Good. Supermarket-type (corn and "vegetable") oil is generally crap, heat- and chemical-processed.

Cold-pressed oil for a recovering dog (even though animal fat is certainly the way to go with a healthy dog) is my preference because of its easier digestion. Again, this is for a recovering dog. Nothing wrong with fresh animal fat for a healthy dog ... nothing at all!


----------



## Connie Sutherland (Mar 27, 2006)

I can answer the calcium question, but only after knowing the rest of the diet.
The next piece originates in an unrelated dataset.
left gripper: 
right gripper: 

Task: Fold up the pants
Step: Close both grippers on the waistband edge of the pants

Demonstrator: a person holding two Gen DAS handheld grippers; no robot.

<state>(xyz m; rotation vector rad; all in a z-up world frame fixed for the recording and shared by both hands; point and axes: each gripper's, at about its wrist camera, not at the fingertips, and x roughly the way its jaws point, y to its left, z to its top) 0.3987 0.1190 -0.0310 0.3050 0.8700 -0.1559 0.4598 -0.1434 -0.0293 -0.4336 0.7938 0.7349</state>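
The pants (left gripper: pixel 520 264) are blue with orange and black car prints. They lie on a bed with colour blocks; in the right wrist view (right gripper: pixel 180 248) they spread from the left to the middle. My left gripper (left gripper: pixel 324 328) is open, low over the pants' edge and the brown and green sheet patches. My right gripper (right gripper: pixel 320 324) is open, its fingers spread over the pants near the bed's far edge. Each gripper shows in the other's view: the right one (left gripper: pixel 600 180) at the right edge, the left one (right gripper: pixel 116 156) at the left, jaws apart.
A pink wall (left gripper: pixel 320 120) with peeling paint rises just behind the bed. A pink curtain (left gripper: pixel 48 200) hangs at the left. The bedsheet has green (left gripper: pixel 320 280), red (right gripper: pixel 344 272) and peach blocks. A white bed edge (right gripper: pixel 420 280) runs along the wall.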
Bone powder contains phosphorous, so it's different from other calcium supplements.

Also, you would be supplementing ONLY the part of the diet not commercially produced.


----------



## Connie Sutherland (Mar 27, 2006)

Oh, I forgot you said raw was OK. I was thinking you said cooked or canned.

Still, I'd start with white poultry and cold-pressed oils and only gradually move to more calorie-dense meats (meaning fattier).


----------



## Connie Sutherland (Mar 27, 2006)

Connie Sutherland said:


> ... Here is what I did with a foster dog who lost weight before (and a little after) multiple teeth were extracted. I started with Wellness Core plus some white-meat ground chicken (I added appropriate calcium, but I was looking at a little longer term), about half and half, because of the efficiency/easy digestibility of white poultry, then gradually moved to mostly Wellness. I slowly added some cold-pressed oil (I used hemp oil) in addition to the usual fish-oil-and-E. I did this until the total fat was around 30%. I also gave full-fat plain unsweetened live-culture yogurt, but started with 2% and worked up to full-fat (over the course of using one quart).
> 
> All this fiddling was because I didn't want sudden fat to trigger diarrhea.
> 
> I did not add any kind of cooked fats, because of pancreatic stress concerns. ...


I still like this. Simple. :lol:

And YES to Anne's small meals suggestion. Absolutely!


----------



## Connie Sutherland (Mar 27, 2006)

Oh, wait a sec. This is an adult, right?


----------



## Anne Vaini (Mar 15, 2007)

Connie - to avoid diarrhea (or would it be steatorrhea?) with the higher-fat diet, would it be reasonable to start with the amount of fat in the dog's diet prior to this incident and surgery? Or would you start from scratch?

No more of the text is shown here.